The patient presents post surgical Spinal Fusion, along with hip pain jaw pain, leg pain, and low back pain. I believe I am unable to bill with the V-code as a primary code for the spinal fusion. The v-code is a Medicare Exempt code ( for Physical Therapy). Can someone please clarify if I can bill the V-code and still receive Medicare Exempt status for the Therapy cap?


----------



## mitchellde (Aug 22, 2012)

If you are seeing this patient for rehab then the code is V57.1 it is required first listed and is first listed only allowable.  
It would help to know the reason for the encounter.
You must use the dx code that fits the documentation for the encounter.


----------



## Imelda24 (Aug 22, 2012)

The patient is coming in because she has pain. We are a physical Therapy clinic so all patients are coming in for rehab. The Diagnosis the script the physician provided is post op spinal fusion, jaw pain, leg pain, hip pain, and low back pain.

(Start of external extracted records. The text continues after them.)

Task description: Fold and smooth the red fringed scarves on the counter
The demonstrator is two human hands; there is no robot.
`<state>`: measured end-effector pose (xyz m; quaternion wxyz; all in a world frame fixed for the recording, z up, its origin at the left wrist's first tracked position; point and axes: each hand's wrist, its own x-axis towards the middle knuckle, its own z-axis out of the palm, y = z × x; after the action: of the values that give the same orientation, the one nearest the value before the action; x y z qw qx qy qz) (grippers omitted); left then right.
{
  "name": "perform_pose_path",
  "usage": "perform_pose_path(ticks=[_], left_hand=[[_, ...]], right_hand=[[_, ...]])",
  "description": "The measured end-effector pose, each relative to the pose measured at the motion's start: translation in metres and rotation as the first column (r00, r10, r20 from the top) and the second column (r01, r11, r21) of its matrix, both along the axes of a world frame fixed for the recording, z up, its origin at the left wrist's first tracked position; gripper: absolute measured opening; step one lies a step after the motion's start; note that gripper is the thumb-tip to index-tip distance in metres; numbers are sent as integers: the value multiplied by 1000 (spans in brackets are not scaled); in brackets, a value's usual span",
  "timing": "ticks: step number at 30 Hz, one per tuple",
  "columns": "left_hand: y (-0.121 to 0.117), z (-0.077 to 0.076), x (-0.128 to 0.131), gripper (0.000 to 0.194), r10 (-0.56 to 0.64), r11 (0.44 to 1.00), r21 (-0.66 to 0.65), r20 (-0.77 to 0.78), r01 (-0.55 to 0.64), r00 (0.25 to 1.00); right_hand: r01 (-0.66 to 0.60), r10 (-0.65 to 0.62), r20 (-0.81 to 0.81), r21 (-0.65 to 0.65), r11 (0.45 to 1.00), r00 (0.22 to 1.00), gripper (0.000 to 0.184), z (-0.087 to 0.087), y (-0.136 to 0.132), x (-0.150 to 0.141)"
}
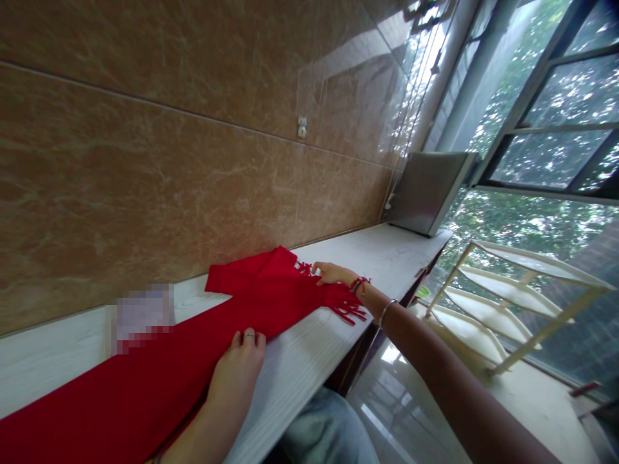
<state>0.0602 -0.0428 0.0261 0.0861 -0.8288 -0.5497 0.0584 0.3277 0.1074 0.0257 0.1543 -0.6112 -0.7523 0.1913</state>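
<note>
Head view: a red scarf [275, 303] lies on the white tabletop [297, 354], its long axis running along the surface from lower left to the fringe [348, 312] at right. The left hand [245, 353] rests with bent fingers on the scarf's near edge; the right hand [333, 273], fingers curled, is nearer the fringe. Whether either hand grips cloth cannot be determined.

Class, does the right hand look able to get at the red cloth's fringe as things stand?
Probably yes: the fringe lies close beside the right hand, and no object visibly blocks the way.
</note>
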Motion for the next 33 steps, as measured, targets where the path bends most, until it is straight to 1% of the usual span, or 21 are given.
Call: perform_pose_path(ticks=[3, 4, 5, 10, 13, 15, 17, 19, 21, 24, 29, 33], left_hand=[[-5, 3, -2, 44, 42, 993, 112, -7, -41, 999], [-6, 4, -3, 45, 58, 990, 126, -6, -57, 998], [-6, 5, -4, 45, 71, 990, 120, -1, -70, 997], [-7, 6, -5, 43, 94, 996, -6, 33, -94, 995], [-8, 7, -4, 44, 100, 994, -40, 25, -99, 995], [-9, 8, -4, 45, 103, 993, -50, 13, -102, 995], [-9, 9, -4, 46, 91, 995, -35, 6, -91, 996], [-10, 9, -4, 45, 80, 997, -12, 3, -80, 997], [-11, 7, -5, 45, 84, 996, 15, 1, -84, 996], [-13, 2, -6, 46, 111, 992, 63, -1, -110, 994], [-13, -10, -7, 44, 115, 983, 145, 17, -116, 993], [-15, -18, -7, 46, 161, 971, 180, 2, -158, 987]], right_hand=[[-19, 19, -3, -3, 1000, 1000, 31, 7, -3, 1], [-26, 26, -3, -6, 1000, 1000, 31, 8, -5, 1], [-34, 34, -3, -9, 999, 999, 30, 10, -6, 1], [-83, 83, 0, -36, 996, 997, 30, 13, -14, 2], [-105, 106, 8, -46, 993, 994, 29, 13, -16, 4], [-108, 109, 16, -48, 993, 994, 33, 13, -15, 5], [-94, 95, 26, -42, 995, 995, 41, 14, -13, 8], [-67, 68, 35, -23, 997, 997, 46, 15, -12, 9], [-40, 40, 41, 5, 999, 998, 42, 16, -13, 10], [-8, 6, 50, 40, 999, 999, 30, 16, -21, 9], [60, -65, 70, 76, 995, 995, 28, 13, -48, 10], [112, -119, 85, 83, 990, 989, 24, 11, -66, 10]])
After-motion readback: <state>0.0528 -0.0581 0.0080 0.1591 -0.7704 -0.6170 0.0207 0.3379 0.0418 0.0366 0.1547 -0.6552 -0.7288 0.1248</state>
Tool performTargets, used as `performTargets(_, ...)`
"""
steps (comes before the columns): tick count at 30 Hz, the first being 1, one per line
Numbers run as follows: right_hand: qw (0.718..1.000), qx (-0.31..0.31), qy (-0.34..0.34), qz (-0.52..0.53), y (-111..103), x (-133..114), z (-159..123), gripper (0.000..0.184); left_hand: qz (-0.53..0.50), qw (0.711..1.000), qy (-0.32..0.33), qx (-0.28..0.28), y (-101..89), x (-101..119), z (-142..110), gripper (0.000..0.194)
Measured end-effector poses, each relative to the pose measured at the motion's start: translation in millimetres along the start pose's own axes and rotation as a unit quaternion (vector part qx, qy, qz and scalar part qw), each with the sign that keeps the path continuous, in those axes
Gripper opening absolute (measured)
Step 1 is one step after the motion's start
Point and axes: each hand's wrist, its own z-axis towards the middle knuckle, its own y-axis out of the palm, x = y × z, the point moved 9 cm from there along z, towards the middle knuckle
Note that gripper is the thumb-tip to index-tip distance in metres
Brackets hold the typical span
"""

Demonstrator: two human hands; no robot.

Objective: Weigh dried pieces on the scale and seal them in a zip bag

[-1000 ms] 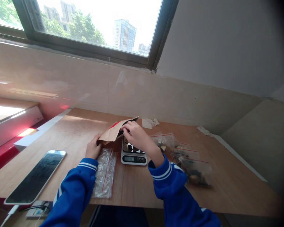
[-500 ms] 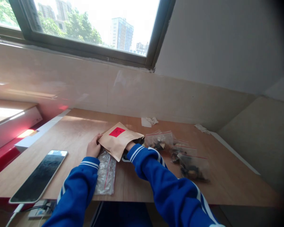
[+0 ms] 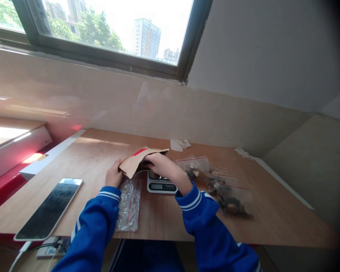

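Observation:
A brown paper bag (image 3: 133, 163) with a red label is tilted above the table, its mouth facing right. My left hand (image 3: 114, 173) grips the closed end of the bag. At the mouth is my right hand (image 3: 161, 165), its fingers reaching inside, so what they hold, if anything, is hidden. Below my right hand stands a small white digital scale (image 3: 162, 187) with a display. Clear zip bags (image 3: 128, 211) with a red seal line lie flat below my left hand, near the table's front edge.
Several zip bags with dark, dried-looking pieces (image 3: 234, 202) lie at the right. A phone (image 3: 49, 209) with a charging cable rests at the left. Crumpled white paper (image 3: 183, 143) is at the back of the wooden table (image 3: 274, 211), below the window.
My right hand has drawn partly out of the bag toward the right, so its back and wrist now show. The bag has tipped flatter, and the scale has come into view.

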Motion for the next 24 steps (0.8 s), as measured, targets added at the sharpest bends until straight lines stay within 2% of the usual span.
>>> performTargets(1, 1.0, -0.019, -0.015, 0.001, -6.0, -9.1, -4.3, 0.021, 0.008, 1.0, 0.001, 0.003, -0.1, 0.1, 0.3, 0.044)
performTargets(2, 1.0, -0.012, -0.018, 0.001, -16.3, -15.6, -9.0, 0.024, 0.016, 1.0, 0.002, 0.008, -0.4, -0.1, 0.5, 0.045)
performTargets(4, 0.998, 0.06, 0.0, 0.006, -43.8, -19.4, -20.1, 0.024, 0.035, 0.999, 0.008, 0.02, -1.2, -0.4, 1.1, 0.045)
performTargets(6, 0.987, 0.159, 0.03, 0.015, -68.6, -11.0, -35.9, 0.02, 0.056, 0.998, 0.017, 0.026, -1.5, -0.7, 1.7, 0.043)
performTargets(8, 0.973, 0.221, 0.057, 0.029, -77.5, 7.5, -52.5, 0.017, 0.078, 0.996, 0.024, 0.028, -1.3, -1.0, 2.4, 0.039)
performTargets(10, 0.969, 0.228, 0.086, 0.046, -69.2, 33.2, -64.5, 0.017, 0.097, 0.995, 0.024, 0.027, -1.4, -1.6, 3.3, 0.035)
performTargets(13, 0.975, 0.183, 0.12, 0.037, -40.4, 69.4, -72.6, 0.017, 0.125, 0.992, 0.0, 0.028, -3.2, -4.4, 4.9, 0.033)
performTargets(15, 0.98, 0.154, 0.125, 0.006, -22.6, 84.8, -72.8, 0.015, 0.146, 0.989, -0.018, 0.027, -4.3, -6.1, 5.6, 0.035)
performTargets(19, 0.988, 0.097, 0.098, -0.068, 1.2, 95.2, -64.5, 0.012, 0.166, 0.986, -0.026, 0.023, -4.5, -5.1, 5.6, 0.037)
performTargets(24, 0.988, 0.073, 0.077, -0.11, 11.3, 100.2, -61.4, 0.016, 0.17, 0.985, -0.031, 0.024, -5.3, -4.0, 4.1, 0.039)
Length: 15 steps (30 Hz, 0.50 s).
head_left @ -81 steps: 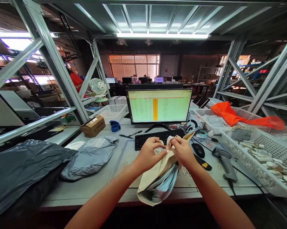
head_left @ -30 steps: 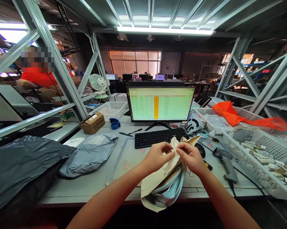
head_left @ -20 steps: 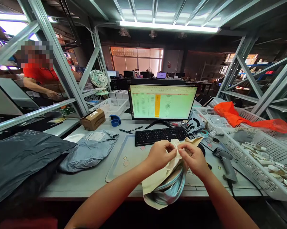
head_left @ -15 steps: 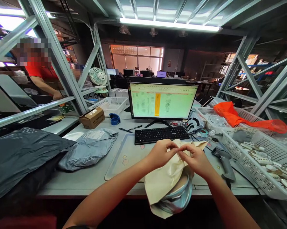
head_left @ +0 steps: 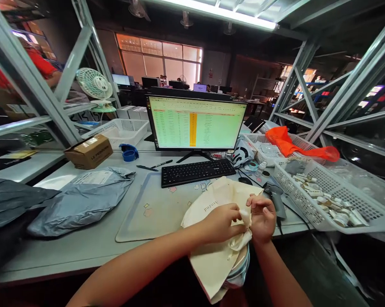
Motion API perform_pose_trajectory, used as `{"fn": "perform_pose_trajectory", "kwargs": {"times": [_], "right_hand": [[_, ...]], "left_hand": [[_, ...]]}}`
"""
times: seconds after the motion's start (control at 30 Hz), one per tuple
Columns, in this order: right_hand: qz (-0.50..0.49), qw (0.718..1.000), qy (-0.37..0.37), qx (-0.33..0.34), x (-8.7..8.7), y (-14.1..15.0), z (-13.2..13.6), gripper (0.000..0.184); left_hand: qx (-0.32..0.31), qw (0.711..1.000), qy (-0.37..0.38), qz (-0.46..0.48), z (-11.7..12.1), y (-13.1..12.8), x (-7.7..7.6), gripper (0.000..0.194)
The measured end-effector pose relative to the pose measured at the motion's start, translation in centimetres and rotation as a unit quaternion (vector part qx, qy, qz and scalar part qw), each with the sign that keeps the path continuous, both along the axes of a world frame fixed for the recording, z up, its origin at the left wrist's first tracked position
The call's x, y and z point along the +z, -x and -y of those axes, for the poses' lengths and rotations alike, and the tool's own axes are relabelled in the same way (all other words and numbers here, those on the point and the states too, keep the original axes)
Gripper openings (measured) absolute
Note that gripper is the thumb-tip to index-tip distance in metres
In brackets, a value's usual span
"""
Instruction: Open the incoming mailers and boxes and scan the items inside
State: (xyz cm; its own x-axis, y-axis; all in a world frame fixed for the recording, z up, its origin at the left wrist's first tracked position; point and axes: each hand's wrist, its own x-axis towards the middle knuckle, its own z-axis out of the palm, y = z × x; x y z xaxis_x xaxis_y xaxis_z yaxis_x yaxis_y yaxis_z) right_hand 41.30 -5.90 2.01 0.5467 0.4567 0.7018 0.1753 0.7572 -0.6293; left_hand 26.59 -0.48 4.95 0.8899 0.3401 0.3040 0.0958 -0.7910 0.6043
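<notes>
A cream bag (head_left: 208, 211) with small dark lettering slants over the desk's front edge, its top bunched and twisted. My left hand (head_left: 226, 221) is closed on the bunched fabric from the left. On the right, my right hand (head_left: 263, 217) has curled fingers at the bag's gathered edge, palm partly toward me; exactly what its fingertips pinch is hidden. A shiny silvery-blue item (head_left: 239, 273) shows through the bag's lower right side, mostly covered. Beyond the bag lie a black keyboard (head_left: 197, 171) and a pale desk mat (head_left: 138, 217).
A monitor (head_left: 197, 123) stands behind the keyboard. Grey mailer bags (head_left: 86, 200), a carton (head_left: 89, 152) and a blue tape roll (head_left: 128, 152) lie left. To the right are a handheld scanner (head_left: 275, 200), a white basket of small bottles (head_left: 310, 204) and orange mesh (head_left: 295, 145).
My hands, together at the bag's top before, have moved slightly apart and lower. The bag's upper part now spreads flatter, showing its lettering. The view has shifted right and down.
</notes>
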Motion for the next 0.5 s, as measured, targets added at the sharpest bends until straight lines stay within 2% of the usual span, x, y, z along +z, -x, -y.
{"fn": "perform_pose_trajectory", "kwargs": {"times": [0.1,0.17,0.27,0.3,0.37,0.5], "right_hand": [[0.017,0.998,0.015,-0.051,-1.2,-0.8,1.9,0.014],[0.093,0.986,0.053,-0.125,-2.2,-1.4,4.0,0.012],[0.262,0.923,0.163,-0.229,-4.1,-2.3,7.5,0.025],[0.295,0.902,0.207,-0.239,-4.9,-2.5,8.5,0.026],[0.299,0.881,0.281,-0.235,-6.4,-2.8,10.1,0.029],[0.246,0.877,0.346,-0.225,-8.7,-2.9,12.0,0.026]], "left_hand": [[-0.006,0.997,-0.058,-0.047,1.0,-2.0,-1.0,0.017],[-0.005,0.99,-0.115,-0.087,1.5,-3.0,-1.8,0.02],[-0.033,0.966,-0.198,-0.161,1.9,-4.1,-3.2,0.019],[-0.047,0.958,-0.216,-0.184,1.9,-4.4,-3.6,0.018],[-0.076,0.945,-0.234,-0.215,1.7,-4.7,-4.2,0.017],[-0.104,0.943,-0.24,-0.207,0.9,-4.3,-4.4,0.021]]}}
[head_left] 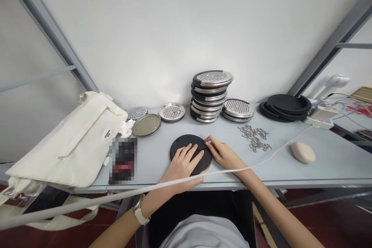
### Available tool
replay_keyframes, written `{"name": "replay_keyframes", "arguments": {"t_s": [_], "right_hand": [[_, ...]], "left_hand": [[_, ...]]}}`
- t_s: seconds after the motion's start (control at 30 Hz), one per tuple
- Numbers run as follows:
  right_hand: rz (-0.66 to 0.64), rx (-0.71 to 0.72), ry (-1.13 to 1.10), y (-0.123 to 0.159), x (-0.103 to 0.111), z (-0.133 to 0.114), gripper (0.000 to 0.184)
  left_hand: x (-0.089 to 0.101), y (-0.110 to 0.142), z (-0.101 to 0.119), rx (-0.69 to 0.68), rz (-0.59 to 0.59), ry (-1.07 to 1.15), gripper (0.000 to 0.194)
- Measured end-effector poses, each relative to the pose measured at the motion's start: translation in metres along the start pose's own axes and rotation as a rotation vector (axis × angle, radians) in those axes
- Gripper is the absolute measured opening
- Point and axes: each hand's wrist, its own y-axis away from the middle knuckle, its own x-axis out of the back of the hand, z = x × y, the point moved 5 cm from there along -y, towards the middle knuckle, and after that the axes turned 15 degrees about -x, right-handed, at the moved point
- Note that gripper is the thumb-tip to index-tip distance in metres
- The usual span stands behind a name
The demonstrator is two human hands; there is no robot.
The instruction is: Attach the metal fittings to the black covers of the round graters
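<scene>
A round black disc [186, 140] lies on the table in front of me, with a gold-toned strip showing at its near right edge. My left hand [186, 161] rests on it, fingers spread flat over the top and thumb by the near rim. At the disc's right edge, the thumb and forefinger of my right hand [218, 150] pinch a small metal piece [205, 142], mostly covered by the fingertips. To the right lies a loose pile of small metal hooks [255, 137].
Behind the disc stand a tall stack of perforated metal discs with black rims [211, 97] and a shorter stack [238, 110]. Black round covers [286, 106], a beige rounded object [303, 152] and a white bag [66, 139] flank the work. A white cable [116, 197] crosses the foreground.
</scene>
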Motion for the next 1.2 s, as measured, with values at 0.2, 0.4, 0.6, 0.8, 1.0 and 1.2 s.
{"name": "replay_keyframes", "arguments": {"t_s": [0.2,0.4,0.6,0.8,1.0,1.2], "right_hand": [[-0.006,0.012,0.025,-0.0007,-0.0005,0.002,0.016],[0.002,-0.029,0.068,-0.0012,-0.0029,0.0045,0.011],[0.029,-0.04,0.109,-0.0023,-0.0051,0.0066,0.012],[0.061,-0.018,0.157,-0.001,-0.0052,0.0079,0.01],[0.057,-0.038,0.134,-0.001,-0.0053,0.0103,0.007],[0.064,-0.035,0.127,-0.0012,-0.0051,0.0095,0.007]], "left_hand": [[0.0001,-0.0005,-0.0002,0.002,-0.025,0.006,0.058],[-0.0004,0.0001,0.0003,-0.008,-0.018,-0.002,0.057],[-0.0011,0.0007,0.0003,-0.006,-0.002,-0.021,0.057],[-0.0005,0.0,0.0008,-0.011,-0.01,-0.032,0.057],[-0.0006,0.0001,0.0016,-0.026,-0.008,-0.057,0.056],[-0.0017,0.0006,0.0011,-0.028,-0.017,-0.056,0.057]]}}
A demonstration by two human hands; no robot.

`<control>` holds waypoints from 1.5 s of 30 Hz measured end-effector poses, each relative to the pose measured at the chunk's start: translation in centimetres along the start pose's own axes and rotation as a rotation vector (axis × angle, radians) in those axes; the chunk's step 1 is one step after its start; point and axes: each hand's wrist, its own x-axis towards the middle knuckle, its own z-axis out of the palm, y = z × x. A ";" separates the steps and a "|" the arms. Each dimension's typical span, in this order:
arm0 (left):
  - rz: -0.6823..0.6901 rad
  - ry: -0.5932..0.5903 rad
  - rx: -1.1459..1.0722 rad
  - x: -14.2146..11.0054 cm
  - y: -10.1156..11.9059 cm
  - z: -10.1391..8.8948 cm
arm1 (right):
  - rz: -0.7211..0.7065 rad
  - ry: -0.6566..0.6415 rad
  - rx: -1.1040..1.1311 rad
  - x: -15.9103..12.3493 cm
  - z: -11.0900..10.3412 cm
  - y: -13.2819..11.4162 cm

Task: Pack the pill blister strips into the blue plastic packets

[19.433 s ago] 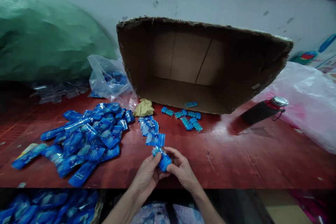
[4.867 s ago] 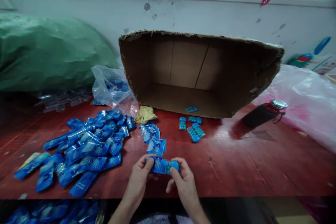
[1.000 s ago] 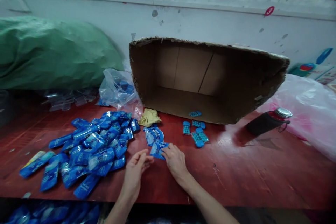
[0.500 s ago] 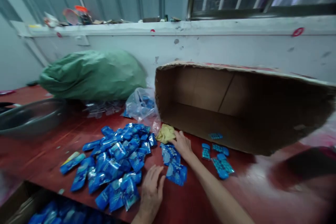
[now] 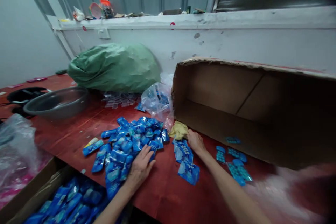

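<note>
My left hand (image 5: 141,165) lies on the right side of a heap of filled, shiny blue packets (image 5: 122,143). Its fingers are stretched out over them, with none visibly gripped. My right hand (image 5: 196,142) is closed, its fingers curled against the right edge of a crumpled yellow cloth (image 5: 179,130). Part of its fingertips is hidden. Just in front of the cloth, flat blue pouches (image 5: 183,152) lie overlapping in a row on the red table (image 5: 168,196).
A large cardboard box (image 5: 210,115) lies with its opening towards me; blister-like turquoise packs (image 5: 238,171) lie before it. Behind are a clear plastic bag (image 5: 154,101), a green sack (image 5: 115,66) and a grey basin (image 5: 57,103). A carton (image 5: 31,189) of blue packets stands at lower left.
The view has swung left. My left hand has moved from the bare table beside the heap onto the packets. My right hand stays at the yellow cloth, fingers now more curled.
</note>
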 end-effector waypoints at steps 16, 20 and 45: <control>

I want to know if I can bill with the V- code as a secondary code ( as I think they can not be billed primary) and still have medicare exempt status?


----------



## mitchellde (Aug 22, 2012)

If your patients are coming for rehab you are required to use the V57.1 as the first listed code the secondary code is the reason for rehab.  V57.1 can never be a secondary code, it is designated as first listed only.  Per coding guidelines :
on the first page:
Adherence to these guidelines when assigning ICD-9-CM diagnosis and procedure codes is required under the Health Insurance Portability and Accountability Act (HIPAA). The diagnosis codes (Volumes 1-2) have been adopted under HIPAA for all healthcare settings. Volume 3 procedure codes have been adopted for inpatient procedures reported by hospitals.
on page 12:
15. Admissions/Encounters for Rehabilitation
When the purpose for the admission/encounter is rehabilitation, sequence the appropriate V code from category V57, Care involving use of rehabilitation procedures, as the principal/first-listed diagnosis. The code for the condition for which the service is being performed should be reported as an additional diagnosis.
Only one code from category V57 is required. Code V57.89, Other specified rehabilitation procedures, should be assigned if more than one type of rehabilitation is performed during a single encounter. A procedure code should be reported to identify each type of rehabilitation therapy actually performed.


----------



## Imelda24 (Aug 22, 2012)

The V-code I am referring to is v45.4 for post op spinal fusion and then I have all the pain codes 719.45, 729.5, 724.2, and 526.9. 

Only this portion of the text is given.